> **The problem**:
Below is a set of records; print all of them exactly as written.

Extracted data entries:
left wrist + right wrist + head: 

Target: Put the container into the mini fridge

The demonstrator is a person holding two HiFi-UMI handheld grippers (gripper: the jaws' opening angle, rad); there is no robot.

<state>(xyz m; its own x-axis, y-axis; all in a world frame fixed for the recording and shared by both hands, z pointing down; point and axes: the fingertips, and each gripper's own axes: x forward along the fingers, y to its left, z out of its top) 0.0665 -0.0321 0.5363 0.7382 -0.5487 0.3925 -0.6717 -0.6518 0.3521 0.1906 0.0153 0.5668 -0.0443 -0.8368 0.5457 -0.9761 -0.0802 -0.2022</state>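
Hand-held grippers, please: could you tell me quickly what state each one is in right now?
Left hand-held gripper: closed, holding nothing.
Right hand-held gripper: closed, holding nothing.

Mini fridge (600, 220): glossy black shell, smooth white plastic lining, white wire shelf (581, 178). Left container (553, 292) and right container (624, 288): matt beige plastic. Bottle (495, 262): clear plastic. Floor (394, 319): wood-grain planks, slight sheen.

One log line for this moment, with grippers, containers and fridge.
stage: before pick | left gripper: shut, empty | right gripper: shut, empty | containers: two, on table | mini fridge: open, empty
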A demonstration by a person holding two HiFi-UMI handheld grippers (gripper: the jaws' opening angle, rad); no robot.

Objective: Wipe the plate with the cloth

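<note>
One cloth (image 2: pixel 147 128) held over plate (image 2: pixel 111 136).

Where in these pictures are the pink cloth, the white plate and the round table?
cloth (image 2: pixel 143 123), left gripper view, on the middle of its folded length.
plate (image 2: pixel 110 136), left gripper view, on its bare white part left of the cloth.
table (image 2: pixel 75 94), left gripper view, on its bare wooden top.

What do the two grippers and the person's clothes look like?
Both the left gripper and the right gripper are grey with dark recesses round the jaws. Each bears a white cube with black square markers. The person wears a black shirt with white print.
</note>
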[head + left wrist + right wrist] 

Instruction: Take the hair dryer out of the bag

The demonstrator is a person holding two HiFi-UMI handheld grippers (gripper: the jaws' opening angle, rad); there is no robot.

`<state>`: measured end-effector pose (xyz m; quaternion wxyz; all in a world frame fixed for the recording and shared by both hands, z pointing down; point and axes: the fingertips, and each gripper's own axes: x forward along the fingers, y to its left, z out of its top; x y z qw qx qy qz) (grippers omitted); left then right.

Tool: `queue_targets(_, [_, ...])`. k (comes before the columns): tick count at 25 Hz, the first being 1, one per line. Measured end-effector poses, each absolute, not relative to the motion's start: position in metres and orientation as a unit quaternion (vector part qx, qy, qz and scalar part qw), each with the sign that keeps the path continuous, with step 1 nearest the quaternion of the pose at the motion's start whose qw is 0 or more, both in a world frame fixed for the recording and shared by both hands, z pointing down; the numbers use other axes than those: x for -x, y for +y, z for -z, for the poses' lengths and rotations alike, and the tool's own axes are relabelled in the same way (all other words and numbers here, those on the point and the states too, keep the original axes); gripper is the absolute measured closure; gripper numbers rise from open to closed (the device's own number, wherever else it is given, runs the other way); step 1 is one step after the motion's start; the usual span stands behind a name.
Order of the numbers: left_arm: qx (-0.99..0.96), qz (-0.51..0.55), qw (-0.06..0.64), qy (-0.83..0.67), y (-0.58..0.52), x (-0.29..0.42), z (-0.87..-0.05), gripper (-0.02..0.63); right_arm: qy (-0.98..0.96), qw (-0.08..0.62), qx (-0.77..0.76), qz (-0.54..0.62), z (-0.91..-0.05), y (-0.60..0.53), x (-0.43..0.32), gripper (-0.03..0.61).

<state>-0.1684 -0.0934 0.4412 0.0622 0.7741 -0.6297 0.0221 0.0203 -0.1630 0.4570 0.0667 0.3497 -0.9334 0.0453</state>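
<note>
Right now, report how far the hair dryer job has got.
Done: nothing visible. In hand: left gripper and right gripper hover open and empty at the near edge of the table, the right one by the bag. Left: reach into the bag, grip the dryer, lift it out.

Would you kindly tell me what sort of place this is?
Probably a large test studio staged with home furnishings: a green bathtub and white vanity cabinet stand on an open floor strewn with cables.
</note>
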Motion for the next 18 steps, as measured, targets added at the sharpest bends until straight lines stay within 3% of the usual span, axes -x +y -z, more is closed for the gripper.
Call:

> **Result of the exercise**:
left wrist + right wrist + head: 

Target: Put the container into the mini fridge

The demonstrator is a person holding two HiFi-UMI handheld grippers (gripper: the jaws' opening angle, rad); there is no robot.

<state>(xyz m; its own x-axis, y-axis; all in a world frame fixed for the recording and shared by both hands, z pointing down; point and axes: the fingertips, and each gripper's own axes: x forward along the fingers, y to its left, z out of its top) 0.0665 -0.0321 0.5363 0.7382 -0.5487 0.3925 -0.6717 -0.6518 0.3521 0.1906 0.0153 0.5668 -0.0443 -0.8368 0.5457 -0.9761 -0.0802 -0.2022</state>
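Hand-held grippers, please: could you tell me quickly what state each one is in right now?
Left hand-held gripper: closed, holding nothing.
Right hand-held gripper: closed, holding nothing.

Mini fridge (600, 220): glossy black shell, smooth white plastic lining, white wire shelf (581, 178). Left container (553, 292) and right container (624, 288): matt beige plastic. Bottle (495, 262): clear plastic. Floor (394, 319): wood-grain planks, slight sheen.

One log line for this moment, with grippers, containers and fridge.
stage: before pick | left gripper: shut, empty | right gripper: shut, empty | containers: two, on table | mini fridge: open, empty
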A demonstration by a person holding two HiFi-UMI handheld grippers (gripper: the jaws' opening angle, rad); no robot.

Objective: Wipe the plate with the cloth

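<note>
One cloth (image 2: pixel 147 128) held over plate (image 2: pixel 111 136).

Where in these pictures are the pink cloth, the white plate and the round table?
cloth (image 2: pixel 143 123), left gripper view, on the middle of its folded length.
plate (image 2: pixel 110 136), left gripper view, on its bare white part left of the cloth.
table (image 2: pixel 75 94), left gripper view, on its bare wooden top.

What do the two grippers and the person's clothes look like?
Both the left gripper and the right gripper are grey with dark recesses round the jaws. Each bears a white cube with black square markers. The person wears a black shirt with white print.
</note>
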[head + left wrist + right wrist] 

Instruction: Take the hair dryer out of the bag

The demonstrator is a person holding two HiFi-UMI handheld grippers (gripper: the jaws' opening angle, rad); there is no robot.

`<state>`: measured end-effector pose (xyz m; quaternion wxyz; all in a world frame fixed for the recording and shared by both hands, z pointing down; point and axes: the fingertips, and each gripper's own axes: x forward along the fingers, y to its left, z out of its top; x y z qw qx qy qz) (grippers omitted); left then right.

Tool: `queue_targets(_, [_, ...])`. k (comes before the columns): tick count at 25 Hz, the first being 1, one per line. Measured end-effector poses, each absolute, not relative to the motion's start: position in metres and orientation as a unit quaternion (vector part qx, qy, qz and scalar part qw), each with the sign that keeps the path continuous, with step 1 nearest the quaternion of the pose at the motion's start whose qw is 0 or more, both in a world frame fixed for the recording and shared by both hands, z pointing down; the numbers use other axes than those: x for -x, y for +y, z for -z, for the poses' lengths and rotations alike, and the tool's own axes are relabelled in the same way (all other words and numbers here, those on the point and the states too, keep the original axes); gripper is the absolute measured closure; gripper numbers rise from open to closed (the device's own number, wherever else it is given, runs the other way); step 1 is one step after the motion's start; the usual span stands behind a name.
Order of the numbers: left_arm: qx (-0.99..0.96), qz (-0.51..0.55), qw (-0.06..0.64), qy (-0.83..0.67), y (-0.58..0.52), x (-0.29..0.42), z (-0.87..-0.05), gripper (-0.02..0.63); right_arm: qy (-0.98..0.96), qw (-0.08..0.62), qx (-0.77..0.76), qz (-0.54..0.62), z (-0.91..-0.05), y (-0.60..0.53), x (-0.43..0.32), gripper (-0.03..0.61).

<state>-0.1684 -0.0934 0.4412 0.0622 0.7741 -0.6297 0.0221 0.0203 -0.1630 0.4570 0.0667 0.3497 -0.9334 0.0453</state>
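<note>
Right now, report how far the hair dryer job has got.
Done: nothing visible. In hand: left gripper and right gripper hover open and empty at the near edge of the table, the right one by the bag. Left: reach into the bag, grip the dryer, lift it out.

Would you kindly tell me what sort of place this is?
Probably a large test studio staged with home furnishings: a green bathtub and white vanity cabinet stand on an open floor strewn with cables.
</note>
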Motion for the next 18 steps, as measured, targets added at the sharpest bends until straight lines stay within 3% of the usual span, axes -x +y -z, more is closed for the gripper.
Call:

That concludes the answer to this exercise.